Karaibska wyspa pogrążona w ciemnościach. Potężna awaria

Portoryko, które jest amerykańskim terytorium nieinkorporowanym, zmaga się z awarią sieci energetycznej. Na wyspie nie działa żadna elektrownia.

2025-04-17, 07:40

Karaibska wyspa pogrążona w ciemnościach. Potężna awaria
Restauracja w Portoryko po awarii.
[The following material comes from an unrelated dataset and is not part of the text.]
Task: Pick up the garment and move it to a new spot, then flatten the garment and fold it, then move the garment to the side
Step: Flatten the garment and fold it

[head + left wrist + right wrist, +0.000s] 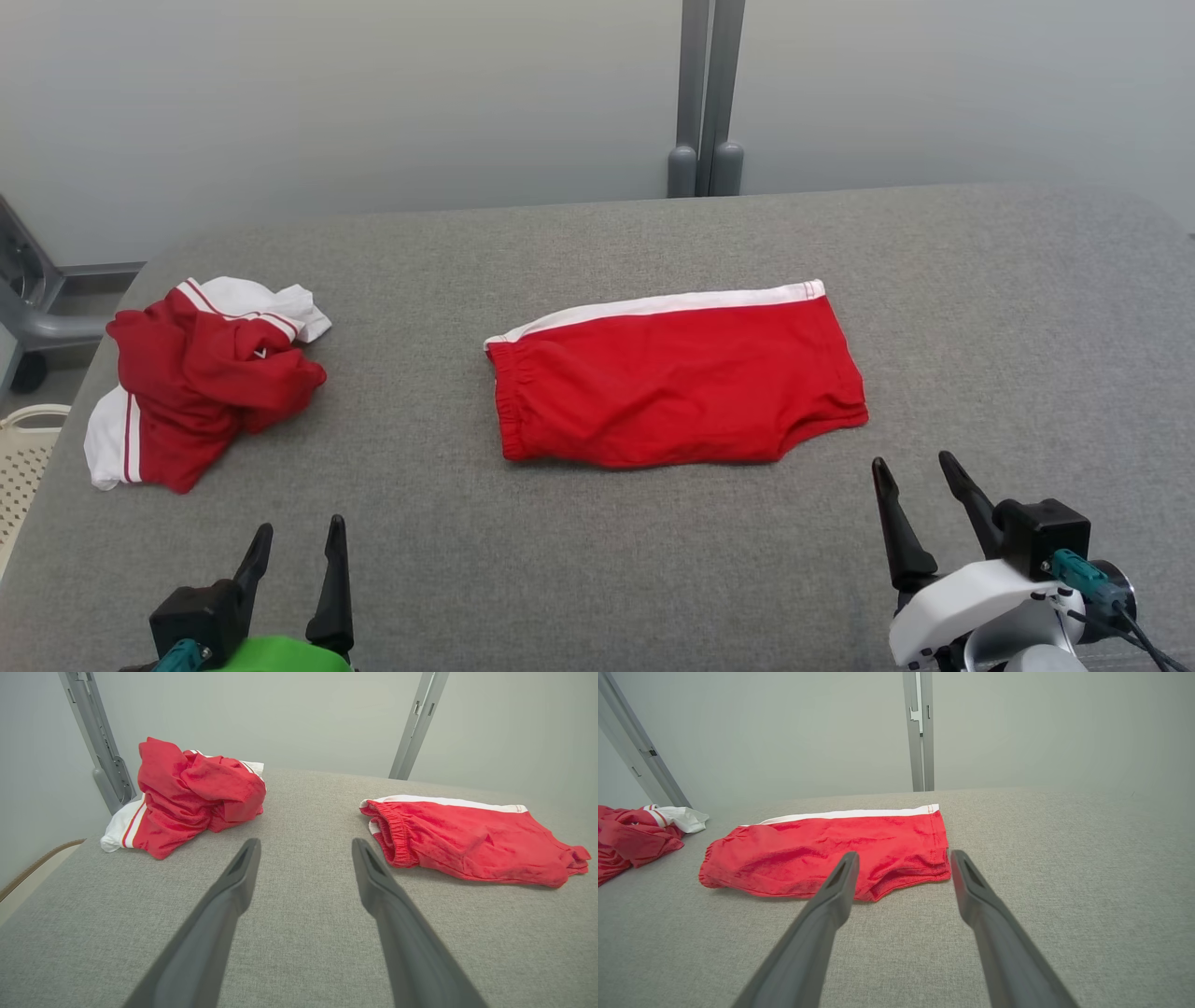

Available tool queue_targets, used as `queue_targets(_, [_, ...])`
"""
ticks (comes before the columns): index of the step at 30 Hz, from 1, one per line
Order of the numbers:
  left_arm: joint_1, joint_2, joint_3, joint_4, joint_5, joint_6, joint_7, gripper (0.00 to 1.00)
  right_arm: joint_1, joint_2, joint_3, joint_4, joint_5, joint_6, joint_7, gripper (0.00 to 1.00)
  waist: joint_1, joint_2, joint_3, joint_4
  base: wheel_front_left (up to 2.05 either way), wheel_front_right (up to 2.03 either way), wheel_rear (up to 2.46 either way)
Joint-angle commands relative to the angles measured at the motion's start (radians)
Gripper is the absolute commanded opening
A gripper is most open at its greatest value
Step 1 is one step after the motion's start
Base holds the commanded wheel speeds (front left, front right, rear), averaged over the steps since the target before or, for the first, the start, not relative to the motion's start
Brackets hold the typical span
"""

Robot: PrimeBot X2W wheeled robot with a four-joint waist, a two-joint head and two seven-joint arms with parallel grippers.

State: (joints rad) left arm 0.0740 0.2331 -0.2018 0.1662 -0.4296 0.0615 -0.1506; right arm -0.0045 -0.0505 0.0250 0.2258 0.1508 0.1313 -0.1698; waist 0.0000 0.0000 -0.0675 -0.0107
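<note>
A red garment [672,383] with a white side stripe, a pair of shorts, lies folded flat in the middle of the grey padded table [597,560], waistband to the left. My left gripper [301,525] hovers open near the front left, empty, and its wrist view has the garment [467,840] ahead to the right of the gripper [304,842]. My right gripper [911,459] stands open just in front of the garment's right leg end, apart from it. In the right wrist view the garment [822,854] lies just past the open gripper [904,854].
A second red and white garment [201,373] lies crumpled at the table's left, also seen as a heap [191,798] ahead left of my left gripper. A grey post [705,93] stands behind the far edge. A white perforated basket [23,457] sits below the left edge.
</note>
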Motion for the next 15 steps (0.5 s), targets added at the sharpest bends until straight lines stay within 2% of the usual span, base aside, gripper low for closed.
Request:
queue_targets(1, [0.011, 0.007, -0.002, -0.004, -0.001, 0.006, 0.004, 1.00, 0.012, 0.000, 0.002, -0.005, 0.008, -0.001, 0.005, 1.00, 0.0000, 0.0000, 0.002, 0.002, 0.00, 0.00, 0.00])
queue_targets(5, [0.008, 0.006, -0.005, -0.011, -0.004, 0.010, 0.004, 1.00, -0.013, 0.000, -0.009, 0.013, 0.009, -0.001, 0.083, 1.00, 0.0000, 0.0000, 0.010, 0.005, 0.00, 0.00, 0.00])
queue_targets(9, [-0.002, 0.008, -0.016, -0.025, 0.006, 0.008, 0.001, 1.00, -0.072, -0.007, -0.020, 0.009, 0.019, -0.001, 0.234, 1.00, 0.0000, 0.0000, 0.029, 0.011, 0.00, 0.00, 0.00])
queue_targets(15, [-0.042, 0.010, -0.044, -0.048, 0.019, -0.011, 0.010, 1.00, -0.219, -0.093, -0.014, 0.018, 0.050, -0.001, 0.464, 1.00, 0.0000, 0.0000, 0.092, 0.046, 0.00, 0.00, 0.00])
Foto: Alejandro Granadillo/Associated Press/East News

Ogromna awaria na amerykańskiej wyspie

Ponad 1,4 mln mieszkańców wyspy zostało pozbawionych prądu po tym jak w środę wszystkie miejscowe elektrownie przestały działać. Jak podaje "New York Times", przyczyna braku dostaw energii "nie od razu była jasna". Komunikatu nie wydała gubernator Jenniffer González-Colón, która wyjechała w podróż służbową.

Niebawem firma Genera PR, wytwarzająca energię elektryczną w Portoryko, poinformowała w mediach społecznościowych, że doszło do "ogromnej awarii na całej wyspie; wszystkie elektrownie zostały wyłączone". Następnie Luma Energy, która dystrybuuje prąd, podała, że przerwa w dostawie prądu rozpoczęła się w środę ok. 12:40.

"To mało prawdopodobne, aby ktoś miał prąd"

Amerykański dziennik informuje, że początkowo na stronie internetowej Lumy pojawiła się wiadomość, że po godzinie "około jednej trzeciej użytkowników odzyskało prąd", jednak później została ona sprostowana przez rzecznika firmy Hugo Sorrentini. "Stwierdził, że jest mało prawdopodobne, aby którykolwiek mieszkaniec wyspy rzeczywiście miał prąd, jako że wszystkie elektrownie nie działały" - relacjonuje "NYT".

Lokalne władze wciąż nie ustaliły przyczyny awarii. - Nie znamy jej - przyznał ze szczerością Josué Colón, przedstawiciel rządu odpowiedzialny za sektor energetyczny na wyspie, w rozmowie z miejscową stacją radiową. Przekazał, że przywrócenie zasilania potrwa "co najmniej dobę". 

REKLAMA

Latem dojdzie do powtórki?

Z artykułu wynika, że obecna awaria nie jest przypadkiem odosobnionym. Do podobnego zdarzenia doszło w sylwestra. Jak czytamy, "wyspa często powoli odzyskuje siły po przerwach w dostawie prądu".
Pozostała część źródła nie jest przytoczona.